AI, Protocols, Data Management, Clouds, Edge, and Security
AI, Protocols, Data Management, Clouds, Edge, and Security
- AI Training and AI-Powered
  
  AI Training and AI-Powered
  
  Training AI/ML models is an I/O intensive process at which PanFS excels. It is a read-dominated workload across a large set of input files, with only an infrequent write out of a large “checkpoint” file. AI training requires randomness in the order that the data files are accessed, and that randomness defeats the typical LRU caching of metadata. As a result, storage architectures that are heavily dependent upon caching for their performance are at a disadvantage. The focus of PanFS on separating metadata and storing it on low-latency drives offers good performance, despite that randomness.
  
  There is also a more-direct use of AI in HPC, sometimes called “AI-Powered,” where the application is using AI rather than the application being AI. For instance, the Navier-Stokes equation that is core to computational fluid dynamics is extremely costly to calculate. A neural network can provide close approximations of the values that Navier-Stokes would generate, but in a much less costly way. The approximations are used to narrow in toward an optimal result, then the real Navier-Stokes can be used for a fine-tuned final result.
  
  PanFS was designed at the macro level of the overall architecture, and the micro level of the storage node software stack architecture, to support mixed workloads very well. It offers a wide performance profile rather than a high but narrow peak.
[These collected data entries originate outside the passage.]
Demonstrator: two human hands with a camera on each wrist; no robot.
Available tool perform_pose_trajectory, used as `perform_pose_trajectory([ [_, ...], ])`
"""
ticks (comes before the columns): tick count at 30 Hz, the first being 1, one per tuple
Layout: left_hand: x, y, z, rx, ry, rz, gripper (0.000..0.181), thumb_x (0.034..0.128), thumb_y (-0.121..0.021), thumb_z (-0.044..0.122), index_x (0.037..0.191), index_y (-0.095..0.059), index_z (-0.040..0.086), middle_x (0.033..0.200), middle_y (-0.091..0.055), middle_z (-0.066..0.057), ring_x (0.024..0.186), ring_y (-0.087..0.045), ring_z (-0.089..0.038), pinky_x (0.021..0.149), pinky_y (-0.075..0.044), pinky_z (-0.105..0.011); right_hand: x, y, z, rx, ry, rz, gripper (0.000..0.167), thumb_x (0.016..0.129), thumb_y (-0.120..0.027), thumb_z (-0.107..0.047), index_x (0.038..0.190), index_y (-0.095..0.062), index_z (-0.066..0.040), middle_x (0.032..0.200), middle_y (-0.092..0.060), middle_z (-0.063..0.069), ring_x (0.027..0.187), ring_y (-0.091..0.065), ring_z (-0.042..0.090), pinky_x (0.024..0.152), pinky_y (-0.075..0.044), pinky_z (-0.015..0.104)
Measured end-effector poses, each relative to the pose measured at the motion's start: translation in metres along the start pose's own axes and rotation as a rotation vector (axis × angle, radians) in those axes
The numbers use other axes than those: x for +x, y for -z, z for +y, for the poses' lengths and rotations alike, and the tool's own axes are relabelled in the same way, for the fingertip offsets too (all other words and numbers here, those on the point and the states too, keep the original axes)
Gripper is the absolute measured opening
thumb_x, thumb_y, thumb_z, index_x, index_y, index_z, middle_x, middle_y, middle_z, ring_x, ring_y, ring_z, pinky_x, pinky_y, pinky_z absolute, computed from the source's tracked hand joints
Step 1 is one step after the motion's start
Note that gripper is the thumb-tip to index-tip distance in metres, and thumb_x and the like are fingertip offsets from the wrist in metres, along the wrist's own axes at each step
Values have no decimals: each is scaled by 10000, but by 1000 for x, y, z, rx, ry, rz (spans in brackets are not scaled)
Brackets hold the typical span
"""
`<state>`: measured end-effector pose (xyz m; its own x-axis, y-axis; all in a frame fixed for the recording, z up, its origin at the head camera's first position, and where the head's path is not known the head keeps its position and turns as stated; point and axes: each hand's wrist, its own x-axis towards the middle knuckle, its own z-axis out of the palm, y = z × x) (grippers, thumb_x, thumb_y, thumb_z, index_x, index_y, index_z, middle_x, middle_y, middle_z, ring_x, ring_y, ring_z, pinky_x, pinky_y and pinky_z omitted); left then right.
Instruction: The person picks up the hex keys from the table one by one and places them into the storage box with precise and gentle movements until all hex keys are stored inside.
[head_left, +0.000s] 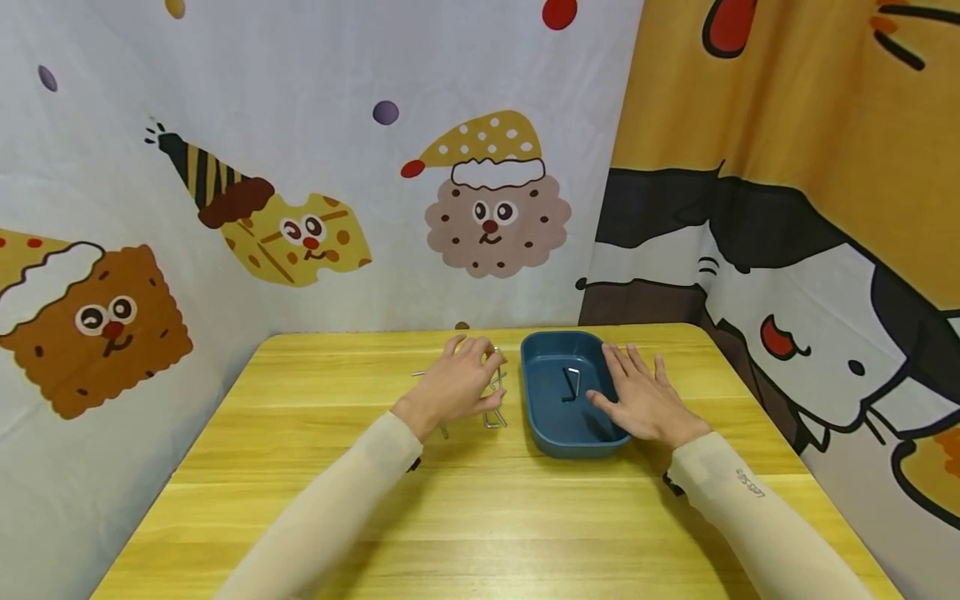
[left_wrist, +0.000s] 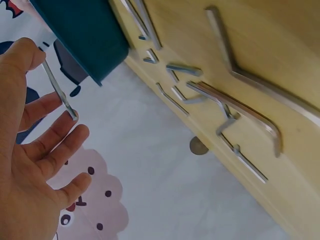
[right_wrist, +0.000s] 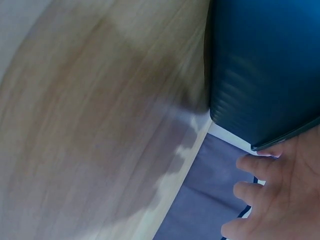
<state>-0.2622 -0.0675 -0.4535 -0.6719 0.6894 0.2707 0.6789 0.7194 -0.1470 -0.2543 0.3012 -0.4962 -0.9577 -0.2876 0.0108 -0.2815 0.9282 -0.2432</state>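
Observation:
My left hand is raised over the table just left of the blue tray. In the left wrist view it pinches a silver hex key between the thumb and fingertips, the other fingers spread. Several L-shaped silver hex keys lie scattered on the wood below; in the head view the hand partly covers them. A black hex key and a silver one lie inside the tray. With fingers extended, my right hand rests at the tray's right rim, holding nothing.
The wooden table runs up to a printed cloth backdrop at its far edge. A yellow curtain with a cartoon print hangs at the right.

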Motion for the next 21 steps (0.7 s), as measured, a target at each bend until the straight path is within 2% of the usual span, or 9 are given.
perform_pose_trajectory([
  [6,11,-1,6,-3,-5,-25,446,1160,-677,475,1466,-735,155,1435,-681,-77,1396,-669,-298,1353,-478,-627,2,0,0,6,0,-4,985,1192,-535,-623,1862,-151,-12,1941,-193,261,1813,-88,561,1396,36,875],
  [13,21,-1,16,2,-28,-22,473,1157,-689,519,1471,-736,168,1456,-694,-68,1413,-664,-262,1354,-485,-610,0,-1,2,3,-5,-2,991,1188,-536,-629,1862,-153,-12,1938,-197,266,1810,-106,566,1395,18,880],
  [21,31,1,22,-56,-13,-3,481,1142,-727,523,1481,-751,183,1452,-712,-53,1380,-674,-251,1369,-466,-601,2,-1,1,7,2,-4,993,1190,-538,-627,1863,-145,-12,1939,-192,266,1809,-99,569,1389,42,884],
])
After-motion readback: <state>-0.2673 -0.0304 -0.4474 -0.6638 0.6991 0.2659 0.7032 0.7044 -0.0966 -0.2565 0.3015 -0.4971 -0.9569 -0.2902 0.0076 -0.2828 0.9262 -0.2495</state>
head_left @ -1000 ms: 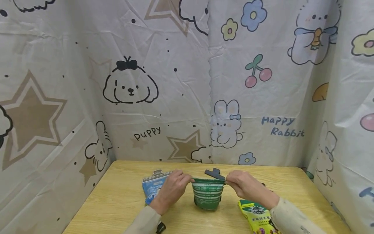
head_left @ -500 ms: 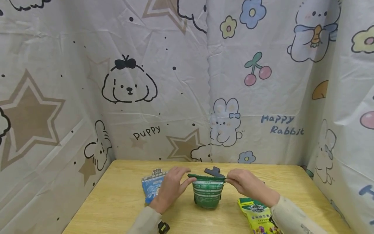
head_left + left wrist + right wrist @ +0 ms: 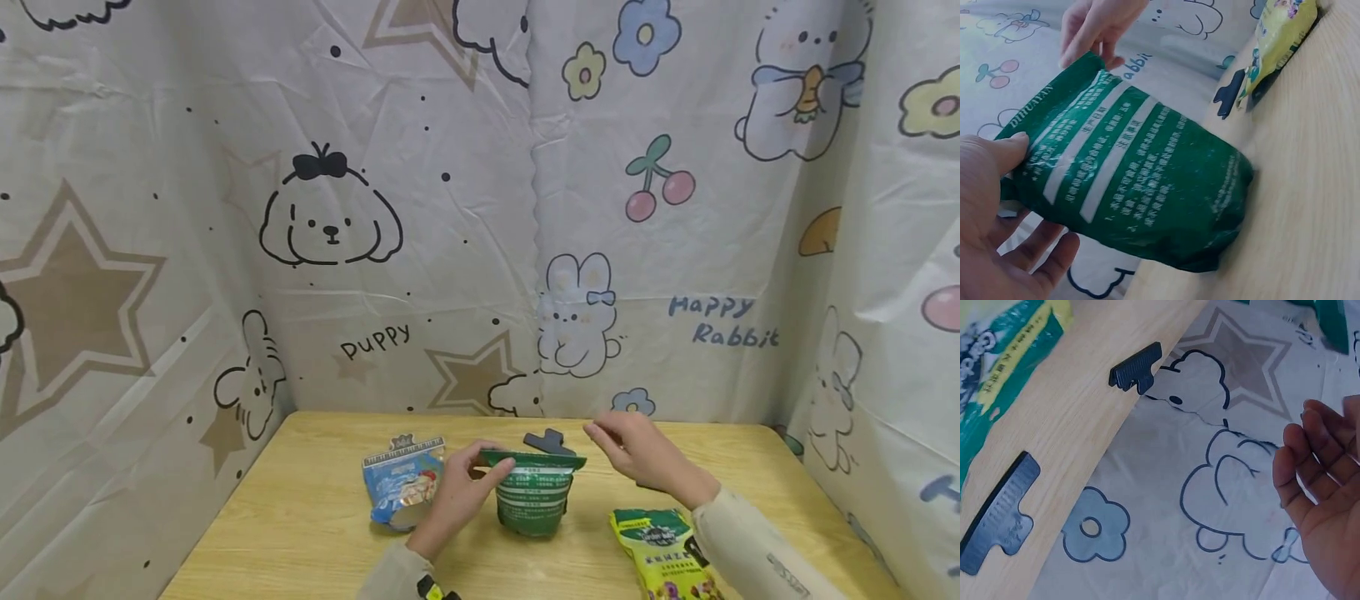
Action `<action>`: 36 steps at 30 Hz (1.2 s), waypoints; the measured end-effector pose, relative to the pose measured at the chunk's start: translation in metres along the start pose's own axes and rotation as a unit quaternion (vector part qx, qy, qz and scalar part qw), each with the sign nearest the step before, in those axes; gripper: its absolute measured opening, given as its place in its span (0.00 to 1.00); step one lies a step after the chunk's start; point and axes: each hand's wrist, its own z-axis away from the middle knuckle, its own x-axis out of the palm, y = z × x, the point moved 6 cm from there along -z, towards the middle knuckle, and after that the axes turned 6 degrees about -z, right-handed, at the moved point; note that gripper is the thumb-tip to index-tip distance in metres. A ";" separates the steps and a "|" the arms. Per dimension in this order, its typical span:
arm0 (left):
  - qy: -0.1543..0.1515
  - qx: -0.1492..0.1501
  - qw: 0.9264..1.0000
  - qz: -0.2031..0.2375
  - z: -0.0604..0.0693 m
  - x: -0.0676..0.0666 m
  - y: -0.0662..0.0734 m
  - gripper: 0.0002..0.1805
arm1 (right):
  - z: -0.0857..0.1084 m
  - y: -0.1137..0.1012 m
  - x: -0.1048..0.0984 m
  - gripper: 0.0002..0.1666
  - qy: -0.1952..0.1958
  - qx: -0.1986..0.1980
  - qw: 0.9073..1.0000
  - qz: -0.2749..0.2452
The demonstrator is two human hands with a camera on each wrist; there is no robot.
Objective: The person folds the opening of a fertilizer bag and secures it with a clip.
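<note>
A green bag (image 3: 532, 498) with white text bands stands upright at the middle of the table, its top edge flat. My left hand (image 3: 461, 496) pinches the bag's upper left corner, the thumb on the printed face; in the left wrist view the thumb of the left hand (image 3: 991, 206) presses the green bag (image 3: 1135, 169) near its top. Off the bag's right corner, my right hand (image 3: 648, 457) is in the air with bent fingers and nothing in them. The right wrist view shows the right hand (image 3: 1322, 481) with its fingers loosely curved.
Behind the green bag lies a dark clip (image 3: 549, 442); a second dark clip (image 3: 1000, 512) lies near the yellow-green bag (image 3: 663, 550) at the right. A blue bag (image 3: 405, 487) with a clip on top lies at the left. Printed cloth (image 3: 465, 208) hangs behind the table.
My right hand has let go of the bag's right corner and moved up and slightly away. My left hand has shifted right, its thumb now over the front of the bag's top.
</note>
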 end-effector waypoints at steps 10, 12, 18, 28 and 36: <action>-0.010 -0.031 0.999 0.037 0.003 0.005 -0.006 0.14 | -0.030 0.032 0.017 0.05 0.001 0.067 0.997 0.032; -0.012 -0.034 0.999 0.033 0.004 0.004 -0.006 0.14 | -0.036 0.039 0.022 0.05 -0.005 0.079 0.996 0.029; -0.006 -0.040 0.999 0.029 0.004 0.003 -0.006 0.14 | -0.046 0.060 0.038 0.07 -0.015 0.122 0.992 0.008; -0.009 -0.032 0.999 0.027 0.006 0.003 -0.002 0.14 | -0.049 0.094 0.074 0.06 -0.031 0.220 0.975 -0.019; -0.009 -0.038 0.999 0.021 0.004 0.003 -0.005 0.15 | -0.043 0.106 0.097 0.10 -0.030 0.260 0.963 -0.065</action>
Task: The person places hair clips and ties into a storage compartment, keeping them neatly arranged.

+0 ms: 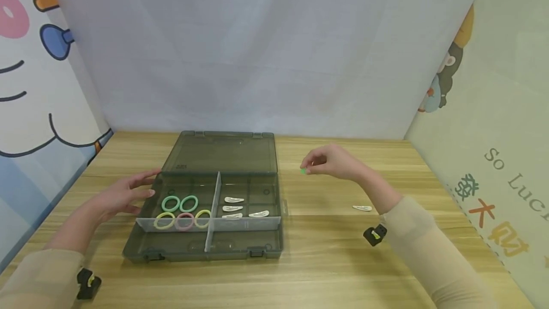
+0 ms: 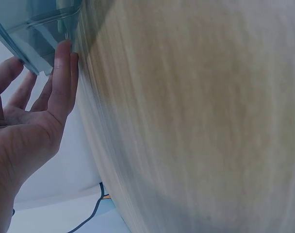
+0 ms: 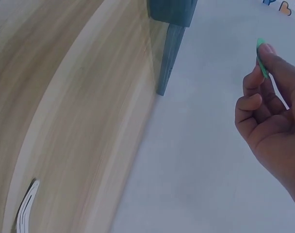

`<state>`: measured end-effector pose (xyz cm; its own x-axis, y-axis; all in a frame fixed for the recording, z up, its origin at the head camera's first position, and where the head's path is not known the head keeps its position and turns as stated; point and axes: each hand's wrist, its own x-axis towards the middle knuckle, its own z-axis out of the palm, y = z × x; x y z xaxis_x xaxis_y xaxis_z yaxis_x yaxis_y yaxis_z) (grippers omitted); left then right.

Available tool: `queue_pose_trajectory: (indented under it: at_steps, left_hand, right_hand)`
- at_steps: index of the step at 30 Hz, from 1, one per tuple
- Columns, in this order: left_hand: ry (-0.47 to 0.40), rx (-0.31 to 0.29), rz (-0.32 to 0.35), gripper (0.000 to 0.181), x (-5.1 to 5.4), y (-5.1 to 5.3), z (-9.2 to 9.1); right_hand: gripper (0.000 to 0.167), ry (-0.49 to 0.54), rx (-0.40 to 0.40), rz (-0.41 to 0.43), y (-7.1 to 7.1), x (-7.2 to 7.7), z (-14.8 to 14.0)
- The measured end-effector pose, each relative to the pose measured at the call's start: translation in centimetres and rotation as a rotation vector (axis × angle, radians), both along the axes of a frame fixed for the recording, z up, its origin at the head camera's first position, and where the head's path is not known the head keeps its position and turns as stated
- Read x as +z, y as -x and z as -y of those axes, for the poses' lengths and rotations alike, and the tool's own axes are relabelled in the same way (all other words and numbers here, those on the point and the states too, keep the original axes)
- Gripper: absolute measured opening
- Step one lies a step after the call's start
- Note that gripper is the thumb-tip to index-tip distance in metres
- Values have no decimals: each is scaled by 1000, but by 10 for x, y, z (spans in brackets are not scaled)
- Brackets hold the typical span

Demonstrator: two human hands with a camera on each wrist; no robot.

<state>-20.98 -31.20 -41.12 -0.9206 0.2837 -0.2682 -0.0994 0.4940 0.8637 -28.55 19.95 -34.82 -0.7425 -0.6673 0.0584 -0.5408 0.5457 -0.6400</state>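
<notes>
My right hand (image 1: 332, 161) is raised above the table, right of the box, with a small green hair clip (image 3: 262, 59) pinched between thumb and forefinger. In the head view only a bit of that clip shows. My left hand (image 1: 117, 197) rests its fairly straight fingers against the left side of a dark see-through divided box (image 1: 268, 252), whose lid lies back. Green hair ties (image 1: 188, 203), yellow ones (image 1: 165, 221) and a pink one (image 1: 185, 221) lie in its left part. Several white snap hair clips (image 1: 232, 209) lie in the right part.
One more white hair clip (image 1: 362, 208) lies on the wooden table (image 1: 326, 271) at the right, below my right forearm. Pale dividers (image 1: 214, 204) split the box. The flattened lid (image 1: 223, 152) reaches toward the white backdrop (image 1: 266, 51); printed panels stand at both sides.
</notes>
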Motion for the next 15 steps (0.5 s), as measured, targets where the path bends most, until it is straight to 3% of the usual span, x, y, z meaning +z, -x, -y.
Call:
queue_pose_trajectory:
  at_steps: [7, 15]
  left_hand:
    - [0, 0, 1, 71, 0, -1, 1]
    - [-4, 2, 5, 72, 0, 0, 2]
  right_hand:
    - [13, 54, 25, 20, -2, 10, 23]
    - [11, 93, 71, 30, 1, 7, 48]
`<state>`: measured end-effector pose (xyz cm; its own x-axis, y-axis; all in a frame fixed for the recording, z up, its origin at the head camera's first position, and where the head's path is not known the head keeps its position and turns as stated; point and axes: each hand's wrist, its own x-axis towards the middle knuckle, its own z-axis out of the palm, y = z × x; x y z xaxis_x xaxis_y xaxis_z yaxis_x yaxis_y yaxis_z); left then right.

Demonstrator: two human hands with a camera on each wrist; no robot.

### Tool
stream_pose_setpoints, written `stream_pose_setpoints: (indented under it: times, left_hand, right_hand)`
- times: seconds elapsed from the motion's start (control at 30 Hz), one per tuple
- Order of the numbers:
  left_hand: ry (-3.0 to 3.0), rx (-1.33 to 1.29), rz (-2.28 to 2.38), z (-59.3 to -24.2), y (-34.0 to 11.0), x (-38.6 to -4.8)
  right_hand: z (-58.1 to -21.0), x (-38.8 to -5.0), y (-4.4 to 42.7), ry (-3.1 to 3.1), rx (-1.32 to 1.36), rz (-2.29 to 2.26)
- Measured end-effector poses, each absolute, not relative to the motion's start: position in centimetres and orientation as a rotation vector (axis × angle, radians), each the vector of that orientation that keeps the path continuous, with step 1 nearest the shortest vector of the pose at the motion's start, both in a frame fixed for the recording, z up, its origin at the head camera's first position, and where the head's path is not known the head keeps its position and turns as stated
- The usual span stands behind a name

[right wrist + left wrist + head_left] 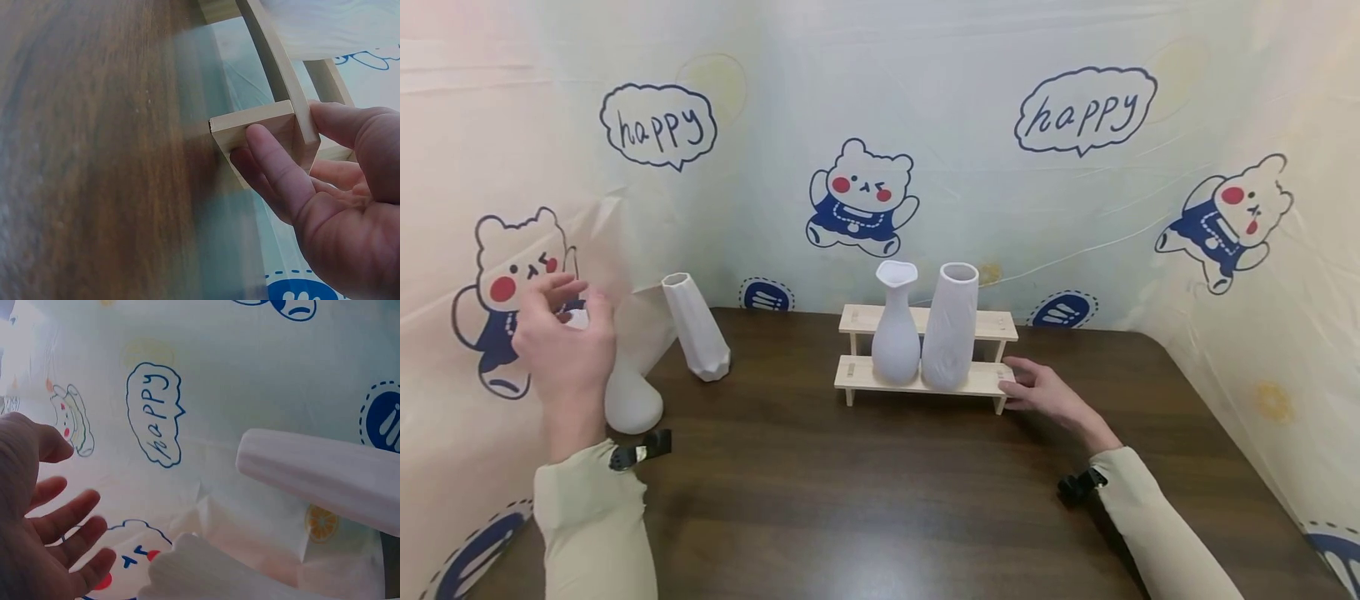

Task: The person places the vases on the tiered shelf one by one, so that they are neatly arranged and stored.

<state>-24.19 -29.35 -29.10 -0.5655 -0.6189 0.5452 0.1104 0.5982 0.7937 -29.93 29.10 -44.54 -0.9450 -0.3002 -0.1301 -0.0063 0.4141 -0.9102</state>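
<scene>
My left hand [568,358] is raised at the left, fingers apart and loosely bent, holding nothing. Just beyond it stands a white round-bodied vase [634,402]; the hand covers much of its neck, while the left wrist view shows its wavy rim [187,565]. At the right, my right hand [1045,392] grips the end of a two-tier wooden stand [868,375]. In the right wrist view, the thumb lies on the lower shelf and fingers press against its leg [256,119]. A flared-rim white vase [896,337] and a tall tapered one [951,333] stand on the lower shelf.
A white faceted vase [696,329] stands on the dark wooden table [820,492], right of the round-bodied one. A printed sheet [962,192] hangs behind the table and along both sides.
</scene>
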Motion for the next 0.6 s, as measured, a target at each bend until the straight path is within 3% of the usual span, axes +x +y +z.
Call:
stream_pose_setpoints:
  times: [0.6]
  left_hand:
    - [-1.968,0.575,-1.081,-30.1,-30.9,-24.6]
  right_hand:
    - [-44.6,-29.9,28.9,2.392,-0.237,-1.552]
- Data Access Protocols – DirectFlow, NFS, SMB/CIFS, and S3
  
  Data Access Protocols – DirectFlow, NFS, SMB/CIFS, and S3
  
  As a result of its parallel and direct nature, the DirectFlow protocol will always be the highest performance path to PanFS storage, but NFS and SMB/CIFS are still useful for laptops and/or workstations to access the results of HPC jobs or for casual access to the data files stored in PanFS.
  
  One of the roles of the director nodes in PanFS is to act as gateways that translate NFS, SMB/CIFS, and S3 operations into DirectFlow operations. PanFS provides high performance NFSv3, SMB/CIFS v3.1 (via a recent release of Samba), and S3 access to the same namespace and data files as the DirectFlow Client provides to the HPC compute cluster.
  
  The S3 protocol support in PanFS enables cloud-native applications that use S3 as their primary data access protocol to store and retrieve data in PanFS. Objects stored in PanFS via the S3 protocol are visible as POSIX files in PanFS via the other data access protocols (DirectFlow, NFS, and SMB/CIFS), and POSIX files stored in PanFS via any other data access protocol are accessible as Objects via the S3 protocol.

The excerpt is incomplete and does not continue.